Psaki a déclaré que la question des capacités des missiles balistiques de l’Iran de transporter des ogives nucléaires font partie des sujets discutés lors des négociations en cours entre ce pays et les six puissances mondiales sur le programme nucléaire de Téhéran.
« Cette question a été discutée et continuera d’être discutée dans le cadre des négociations », a précisé Psaki.
En réaction aux déclarations de la porte-parole du département d’Etat américain, Abbas Araghtchi, membre de l’équipe des négociateurs nucléaires du régime iranien, a dit : « Les capacités de défense de l’Iran ne peuvent faire l’objet d’aucune négociation. »

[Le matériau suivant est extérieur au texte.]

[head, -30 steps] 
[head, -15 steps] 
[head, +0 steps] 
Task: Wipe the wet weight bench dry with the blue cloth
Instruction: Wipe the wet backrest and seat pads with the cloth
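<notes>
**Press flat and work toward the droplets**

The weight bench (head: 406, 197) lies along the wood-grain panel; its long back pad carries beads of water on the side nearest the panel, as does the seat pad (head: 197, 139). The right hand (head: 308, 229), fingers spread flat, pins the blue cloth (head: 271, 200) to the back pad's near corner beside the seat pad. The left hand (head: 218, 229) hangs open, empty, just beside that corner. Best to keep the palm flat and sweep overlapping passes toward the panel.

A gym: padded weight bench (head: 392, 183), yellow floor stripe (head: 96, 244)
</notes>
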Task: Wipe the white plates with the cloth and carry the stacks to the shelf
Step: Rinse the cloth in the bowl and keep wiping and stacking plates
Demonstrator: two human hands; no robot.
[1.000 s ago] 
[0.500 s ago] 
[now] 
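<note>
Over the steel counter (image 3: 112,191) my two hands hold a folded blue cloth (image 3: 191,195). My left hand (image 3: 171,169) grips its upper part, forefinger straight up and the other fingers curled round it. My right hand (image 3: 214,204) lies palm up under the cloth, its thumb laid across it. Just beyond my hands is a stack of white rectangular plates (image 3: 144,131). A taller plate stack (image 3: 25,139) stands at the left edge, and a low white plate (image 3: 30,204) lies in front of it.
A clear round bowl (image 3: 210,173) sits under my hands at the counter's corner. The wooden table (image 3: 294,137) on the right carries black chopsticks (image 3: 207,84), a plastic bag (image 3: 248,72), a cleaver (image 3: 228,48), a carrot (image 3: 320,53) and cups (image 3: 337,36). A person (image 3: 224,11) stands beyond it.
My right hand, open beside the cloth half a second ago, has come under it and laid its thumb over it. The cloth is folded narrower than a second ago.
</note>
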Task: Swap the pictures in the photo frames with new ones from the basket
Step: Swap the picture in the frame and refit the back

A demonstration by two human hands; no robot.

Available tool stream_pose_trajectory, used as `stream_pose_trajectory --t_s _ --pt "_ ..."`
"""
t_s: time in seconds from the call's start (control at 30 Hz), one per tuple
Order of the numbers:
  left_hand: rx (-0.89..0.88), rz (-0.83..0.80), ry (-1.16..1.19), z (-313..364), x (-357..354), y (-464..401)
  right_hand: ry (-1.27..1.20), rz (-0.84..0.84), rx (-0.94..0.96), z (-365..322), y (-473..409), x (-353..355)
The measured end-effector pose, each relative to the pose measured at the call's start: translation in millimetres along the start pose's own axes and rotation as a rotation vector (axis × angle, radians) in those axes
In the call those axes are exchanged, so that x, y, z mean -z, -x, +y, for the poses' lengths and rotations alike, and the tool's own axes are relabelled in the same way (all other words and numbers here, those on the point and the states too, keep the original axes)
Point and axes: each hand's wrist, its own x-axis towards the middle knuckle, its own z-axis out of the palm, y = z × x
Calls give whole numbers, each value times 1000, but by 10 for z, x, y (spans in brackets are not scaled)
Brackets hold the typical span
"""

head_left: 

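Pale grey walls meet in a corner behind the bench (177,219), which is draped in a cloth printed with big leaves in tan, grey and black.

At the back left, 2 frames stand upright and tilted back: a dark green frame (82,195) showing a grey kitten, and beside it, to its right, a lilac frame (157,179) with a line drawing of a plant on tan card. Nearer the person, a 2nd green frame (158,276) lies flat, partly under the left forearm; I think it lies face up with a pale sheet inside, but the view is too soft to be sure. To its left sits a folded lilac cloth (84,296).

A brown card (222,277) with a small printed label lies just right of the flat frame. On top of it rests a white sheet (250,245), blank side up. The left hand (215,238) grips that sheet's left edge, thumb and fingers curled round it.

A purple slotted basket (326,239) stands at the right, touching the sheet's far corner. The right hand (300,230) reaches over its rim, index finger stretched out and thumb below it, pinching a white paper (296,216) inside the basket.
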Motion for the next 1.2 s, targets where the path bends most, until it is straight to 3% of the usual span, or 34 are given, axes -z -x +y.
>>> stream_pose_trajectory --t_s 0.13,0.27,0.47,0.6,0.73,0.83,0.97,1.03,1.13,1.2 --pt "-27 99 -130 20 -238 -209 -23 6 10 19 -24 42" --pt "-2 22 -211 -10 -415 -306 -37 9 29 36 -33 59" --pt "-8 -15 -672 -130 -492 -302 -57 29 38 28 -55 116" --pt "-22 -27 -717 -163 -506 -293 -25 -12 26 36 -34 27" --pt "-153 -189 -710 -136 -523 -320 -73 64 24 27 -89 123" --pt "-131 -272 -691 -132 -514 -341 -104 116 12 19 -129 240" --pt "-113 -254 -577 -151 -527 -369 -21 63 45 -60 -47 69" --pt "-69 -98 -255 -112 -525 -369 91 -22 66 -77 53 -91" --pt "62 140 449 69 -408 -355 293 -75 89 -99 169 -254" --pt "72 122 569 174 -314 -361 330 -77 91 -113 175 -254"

Araghtchi a affirmé que le satellite « Fajr » a été mis en orbite le 2 février 2015, afin de renforcer « les infrastructures du pays dans les domaines des télécommunications et de renseignements. »
Selon un rapport, les informations concernant le lancement réussi du satellite « Fajr » n’ont pas été confirmées par le système de surveillance spatiale des États-Unis.
Selon ce système de surveillance spatiale, seuls les éléments d’un satellite espion japonais – qui ont reçu les numéros 40381, 40382 et 40383 dans un catalogue américain des objets spatiaux – ont atteint l’orbite.